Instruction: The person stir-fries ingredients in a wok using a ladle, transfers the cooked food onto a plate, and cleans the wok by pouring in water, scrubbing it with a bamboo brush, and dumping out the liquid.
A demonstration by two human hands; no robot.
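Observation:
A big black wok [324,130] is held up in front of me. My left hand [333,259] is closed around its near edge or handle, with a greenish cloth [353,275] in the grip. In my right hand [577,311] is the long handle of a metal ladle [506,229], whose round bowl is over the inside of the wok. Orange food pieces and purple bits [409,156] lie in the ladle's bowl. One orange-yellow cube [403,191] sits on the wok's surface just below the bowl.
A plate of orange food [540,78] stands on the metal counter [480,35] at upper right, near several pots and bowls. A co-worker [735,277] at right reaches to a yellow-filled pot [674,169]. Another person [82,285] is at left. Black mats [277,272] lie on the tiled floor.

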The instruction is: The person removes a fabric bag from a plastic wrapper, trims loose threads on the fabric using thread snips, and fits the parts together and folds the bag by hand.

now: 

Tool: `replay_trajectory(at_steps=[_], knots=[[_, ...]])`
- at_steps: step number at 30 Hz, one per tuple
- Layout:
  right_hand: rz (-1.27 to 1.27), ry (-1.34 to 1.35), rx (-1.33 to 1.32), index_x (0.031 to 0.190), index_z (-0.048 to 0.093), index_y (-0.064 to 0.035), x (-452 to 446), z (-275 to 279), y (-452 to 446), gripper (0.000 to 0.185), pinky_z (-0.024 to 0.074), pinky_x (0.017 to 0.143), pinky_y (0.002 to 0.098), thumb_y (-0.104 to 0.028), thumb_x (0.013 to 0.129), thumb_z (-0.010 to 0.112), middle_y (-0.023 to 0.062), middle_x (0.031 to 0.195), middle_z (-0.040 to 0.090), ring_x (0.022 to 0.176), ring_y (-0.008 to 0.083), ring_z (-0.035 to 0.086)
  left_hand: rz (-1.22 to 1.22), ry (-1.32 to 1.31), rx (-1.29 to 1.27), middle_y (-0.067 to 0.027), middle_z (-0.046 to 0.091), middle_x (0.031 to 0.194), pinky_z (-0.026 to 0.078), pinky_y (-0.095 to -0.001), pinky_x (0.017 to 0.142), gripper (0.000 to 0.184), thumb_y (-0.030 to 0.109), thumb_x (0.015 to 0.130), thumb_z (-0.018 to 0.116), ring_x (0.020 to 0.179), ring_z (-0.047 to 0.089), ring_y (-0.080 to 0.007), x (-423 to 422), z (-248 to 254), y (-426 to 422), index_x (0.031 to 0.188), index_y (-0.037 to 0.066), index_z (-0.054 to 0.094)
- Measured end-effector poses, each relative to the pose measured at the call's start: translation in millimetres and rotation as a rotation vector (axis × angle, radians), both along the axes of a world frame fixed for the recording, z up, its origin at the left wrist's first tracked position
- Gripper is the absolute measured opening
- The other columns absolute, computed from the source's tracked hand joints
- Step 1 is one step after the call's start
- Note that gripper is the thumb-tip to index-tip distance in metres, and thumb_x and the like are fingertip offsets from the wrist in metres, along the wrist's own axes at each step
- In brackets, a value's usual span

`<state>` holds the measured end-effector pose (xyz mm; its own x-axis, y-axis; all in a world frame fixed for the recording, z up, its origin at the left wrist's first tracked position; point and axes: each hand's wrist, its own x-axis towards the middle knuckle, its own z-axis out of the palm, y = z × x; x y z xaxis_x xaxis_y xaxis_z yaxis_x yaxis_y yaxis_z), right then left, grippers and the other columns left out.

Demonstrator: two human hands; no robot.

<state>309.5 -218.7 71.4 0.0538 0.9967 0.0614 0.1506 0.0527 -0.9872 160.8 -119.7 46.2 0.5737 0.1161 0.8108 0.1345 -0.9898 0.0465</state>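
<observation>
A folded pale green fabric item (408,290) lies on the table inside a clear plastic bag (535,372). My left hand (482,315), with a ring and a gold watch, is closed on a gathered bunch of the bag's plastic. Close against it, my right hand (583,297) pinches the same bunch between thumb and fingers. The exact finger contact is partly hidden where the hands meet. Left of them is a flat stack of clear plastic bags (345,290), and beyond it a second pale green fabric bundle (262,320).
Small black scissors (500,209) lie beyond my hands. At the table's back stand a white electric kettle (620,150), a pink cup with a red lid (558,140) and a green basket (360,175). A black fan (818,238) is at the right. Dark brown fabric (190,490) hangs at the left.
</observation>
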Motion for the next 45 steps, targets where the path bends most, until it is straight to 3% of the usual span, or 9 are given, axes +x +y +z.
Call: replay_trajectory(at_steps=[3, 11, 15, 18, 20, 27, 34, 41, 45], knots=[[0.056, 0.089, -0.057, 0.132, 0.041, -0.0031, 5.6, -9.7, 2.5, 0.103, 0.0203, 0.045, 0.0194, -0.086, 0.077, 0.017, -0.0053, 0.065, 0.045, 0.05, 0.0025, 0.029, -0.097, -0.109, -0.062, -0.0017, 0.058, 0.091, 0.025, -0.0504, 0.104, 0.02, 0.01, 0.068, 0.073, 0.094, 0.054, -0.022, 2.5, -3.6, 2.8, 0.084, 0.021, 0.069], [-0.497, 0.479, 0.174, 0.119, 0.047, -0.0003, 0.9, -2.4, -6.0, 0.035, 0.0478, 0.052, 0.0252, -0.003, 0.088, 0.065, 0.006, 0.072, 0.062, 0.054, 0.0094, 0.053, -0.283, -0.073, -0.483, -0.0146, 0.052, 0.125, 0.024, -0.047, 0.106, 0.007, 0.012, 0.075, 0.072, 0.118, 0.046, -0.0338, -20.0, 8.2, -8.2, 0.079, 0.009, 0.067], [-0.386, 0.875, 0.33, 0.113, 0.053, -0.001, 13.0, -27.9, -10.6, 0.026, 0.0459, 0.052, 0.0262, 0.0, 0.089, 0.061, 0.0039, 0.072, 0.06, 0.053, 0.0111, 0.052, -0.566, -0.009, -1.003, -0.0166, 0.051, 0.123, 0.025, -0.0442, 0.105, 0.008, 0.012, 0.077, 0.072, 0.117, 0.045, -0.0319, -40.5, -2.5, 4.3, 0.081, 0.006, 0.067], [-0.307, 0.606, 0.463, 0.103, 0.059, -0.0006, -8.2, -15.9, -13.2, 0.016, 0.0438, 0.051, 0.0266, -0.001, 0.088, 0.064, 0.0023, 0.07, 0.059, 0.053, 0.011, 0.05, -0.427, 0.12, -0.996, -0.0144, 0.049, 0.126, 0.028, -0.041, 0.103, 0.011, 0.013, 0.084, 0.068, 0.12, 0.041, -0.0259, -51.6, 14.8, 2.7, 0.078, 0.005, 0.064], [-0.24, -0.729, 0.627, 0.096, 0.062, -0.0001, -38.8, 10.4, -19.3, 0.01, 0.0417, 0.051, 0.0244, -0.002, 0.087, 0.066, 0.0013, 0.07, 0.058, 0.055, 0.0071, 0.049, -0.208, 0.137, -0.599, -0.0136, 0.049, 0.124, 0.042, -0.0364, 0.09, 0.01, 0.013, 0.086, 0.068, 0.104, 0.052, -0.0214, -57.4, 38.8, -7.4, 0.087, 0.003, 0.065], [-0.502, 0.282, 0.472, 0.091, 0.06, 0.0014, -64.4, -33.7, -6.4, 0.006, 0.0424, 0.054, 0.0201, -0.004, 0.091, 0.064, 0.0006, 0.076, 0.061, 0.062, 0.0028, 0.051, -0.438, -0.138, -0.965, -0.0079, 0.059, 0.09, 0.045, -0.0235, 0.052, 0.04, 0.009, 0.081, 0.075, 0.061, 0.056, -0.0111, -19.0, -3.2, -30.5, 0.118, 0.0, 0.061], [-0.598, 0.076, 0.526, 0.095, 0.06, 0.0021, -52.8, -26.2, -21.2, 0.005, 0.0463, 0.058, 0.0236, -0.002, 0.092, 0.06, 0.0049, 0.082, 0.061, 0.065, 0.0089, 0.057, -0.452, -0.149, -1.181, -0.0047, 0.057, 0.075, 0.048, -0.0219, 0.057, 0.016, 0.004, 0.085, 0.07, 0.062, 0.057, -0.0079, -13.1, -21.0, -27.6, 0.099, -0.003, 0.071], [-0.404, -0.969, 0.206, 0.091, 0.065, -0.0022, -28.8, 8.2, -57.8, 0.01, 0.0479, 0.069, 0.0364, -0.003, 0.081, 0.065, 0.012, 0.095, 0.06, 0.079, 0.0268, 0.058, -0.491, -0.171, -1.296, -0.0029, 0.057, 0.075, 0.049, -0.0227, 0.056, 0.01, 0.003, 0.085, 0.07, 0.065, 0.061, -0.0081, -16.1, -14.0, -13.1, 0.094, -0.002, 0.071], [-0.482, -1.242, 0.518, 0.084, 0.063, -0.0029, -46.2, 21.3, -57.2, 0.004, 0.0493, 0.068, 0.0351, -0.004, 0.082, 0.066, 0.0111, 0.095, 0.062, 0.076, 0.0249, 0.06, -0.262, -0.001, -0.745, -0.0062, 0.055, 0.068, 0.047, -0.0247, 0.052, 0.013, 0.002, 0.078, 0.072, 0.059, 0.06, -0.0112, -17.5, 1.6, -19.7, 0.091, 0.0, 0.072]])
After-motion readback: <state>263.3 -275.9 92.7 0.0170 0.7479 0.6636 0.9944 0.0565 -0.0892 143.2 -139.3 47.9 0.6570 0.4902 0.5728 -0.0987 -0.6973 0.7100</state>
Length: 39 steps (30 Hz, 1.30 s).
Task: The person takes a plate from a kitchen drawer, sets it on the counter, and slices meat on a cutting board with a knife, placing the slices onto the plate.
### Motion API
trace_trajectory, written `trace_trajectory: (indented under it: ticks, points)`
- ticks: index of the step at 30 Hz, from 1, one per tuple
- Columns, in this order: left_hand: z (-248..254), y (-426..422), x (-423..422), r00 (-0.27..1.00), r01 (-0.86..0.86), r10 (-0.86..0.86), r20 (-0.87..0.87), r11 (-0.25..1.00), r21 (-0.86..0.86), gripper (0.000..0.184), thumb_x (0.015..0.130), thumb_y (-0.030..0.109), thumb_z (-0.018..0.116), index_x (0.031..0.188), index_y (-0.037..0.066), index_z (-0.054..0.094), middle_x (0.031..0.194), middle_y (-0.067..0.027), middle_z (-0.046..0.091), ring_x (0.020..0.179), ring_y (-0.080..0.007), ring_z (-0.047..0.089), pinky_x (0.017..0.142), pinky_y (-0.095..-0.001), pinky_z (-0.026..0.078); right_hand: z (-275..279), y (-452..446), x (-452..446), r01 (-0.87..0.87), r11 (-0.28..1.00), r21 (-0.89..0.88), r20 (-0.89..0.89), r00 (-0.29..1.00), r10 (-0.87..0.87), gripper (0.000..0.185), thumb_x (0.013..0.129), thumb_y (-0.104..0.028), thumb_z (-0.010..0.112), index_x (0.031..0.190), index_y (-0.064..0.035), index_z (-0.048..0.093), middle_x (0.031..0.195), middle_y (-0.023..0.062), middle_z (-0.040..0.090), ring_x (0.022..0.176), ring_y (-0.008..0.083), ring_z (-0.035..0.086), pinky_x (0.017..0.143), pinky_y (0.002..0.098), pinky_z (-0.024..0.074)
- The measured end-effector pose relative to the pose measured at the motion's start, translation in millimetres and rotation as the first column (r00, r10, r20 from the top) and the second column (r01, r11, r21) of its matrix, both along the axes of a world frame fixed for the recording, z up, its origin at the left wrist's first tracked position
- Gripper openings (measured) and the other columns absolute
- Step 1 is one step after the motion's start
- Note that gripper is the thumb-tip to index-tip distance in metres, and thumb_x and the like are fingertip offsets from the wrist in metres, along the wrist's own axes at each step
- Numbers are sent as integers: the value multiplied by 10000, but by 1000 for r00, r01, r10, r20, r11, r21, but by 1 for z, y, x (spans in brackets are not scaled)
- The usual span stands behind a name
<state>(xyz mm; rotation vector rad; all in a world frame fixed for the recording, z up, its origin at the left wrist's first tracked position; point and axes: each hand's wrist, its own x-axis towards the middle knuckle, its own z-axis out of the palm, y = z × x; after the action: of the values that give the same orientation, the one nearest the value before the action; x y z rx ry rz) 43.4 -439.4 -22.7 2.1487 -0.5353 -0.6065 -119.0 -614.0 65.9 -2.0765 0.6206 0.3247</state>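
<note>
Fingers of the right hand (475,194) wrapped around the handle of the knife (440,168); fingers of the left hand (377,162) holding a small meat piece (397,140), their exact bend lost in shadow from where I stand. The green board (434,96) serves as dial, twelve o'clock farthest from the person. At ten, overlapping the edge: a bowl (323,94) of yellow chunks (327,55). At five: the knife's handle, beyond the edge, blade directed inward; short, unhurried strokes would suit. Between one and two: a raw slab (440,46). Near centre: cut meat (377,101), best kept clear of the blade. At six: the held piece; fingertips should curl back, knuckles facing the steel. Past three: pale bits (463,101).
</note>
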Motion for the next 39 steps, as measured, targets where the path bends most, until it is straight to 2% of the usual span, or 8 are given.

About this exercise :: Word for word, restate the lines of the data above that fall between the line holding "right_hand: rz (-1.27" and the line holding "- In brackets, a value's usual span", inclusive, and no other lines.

Reply to the task ::
  right_hand: rz (-1.27 to 1.27), ry (-1.34 to 1.35), rx (-1.33 to 1.32), index_x (0.031 to 0.190), index_z (-0.048 to 0.093), index_y (-0.064 to 0.035), x (-452 to 446), z (-275 to 279), y (-452 to 446), gripper (0.000 to 0.185), pinky_z (-0.024 to 0.074), pinky_x (0.017 to 0.143), pinky_y (0.002 to 0.098), thumb_y (-0.104 to 0.028), thumb_x (0.013 to 0.129), thumb_z (-0.010 to 0.112), middle_y (-0.023 to 0.062), middle_x (0.031 to 0.195), middle_z (-0.040 to 0.090), ring_x (0.022 to 0.176), ring_y (-0.008 to 0.083), ring_z (-0.035 to 0.086)
  left_hand: rz (-1.22 to 1.22), ry (-1.32 to 1.31), rx (-1.29 to 1.27), middle_y (-0.067 to 0.027), middle_z (-0.046 to 0.091), middle_x (0.031 to 0.194), pinky_z (-0.026 to 0.078), pinky_y (-0.095 to -0.001), pinky_x (0.017 to 0.142), gripper (0.000 to 0.184), thumb_y (-0.030 to 0.109), thumb_x (0.015 to 0.130), thumb_z (-0.018 to 0.116), ring_x (0.020 to 0.179), ring_z (-0.047 to 0.089), ring_y (-0.080 to 0.007), x (-423 to 422), z (-248 to 254), y (-426 to 422), index_x (0.031 to 0.188), index_y (-0.037 to 0.066), index_z (-0.054 to 0.094)
- Measured end-effector poses, each relative to the pose measured at the call's start: translation in millimetres and rotation as a rotation vector (axis × angle, radians), both along the axes of a world frame fixed for the recording, z up, its origin at the left wrist's first tracked position
- Gripper is the absolute measured opening
- The other columns absolute, computed from the source's tracked hand joints
- Step 1 is one step after the call's start
- Note that gripper is the thumb-tip to index-tip distance in metres, and thumb_x and the like are fingertip offsets from the wrist in metres, along the wrist's own axes at each step
- In brackets, a value's usual span

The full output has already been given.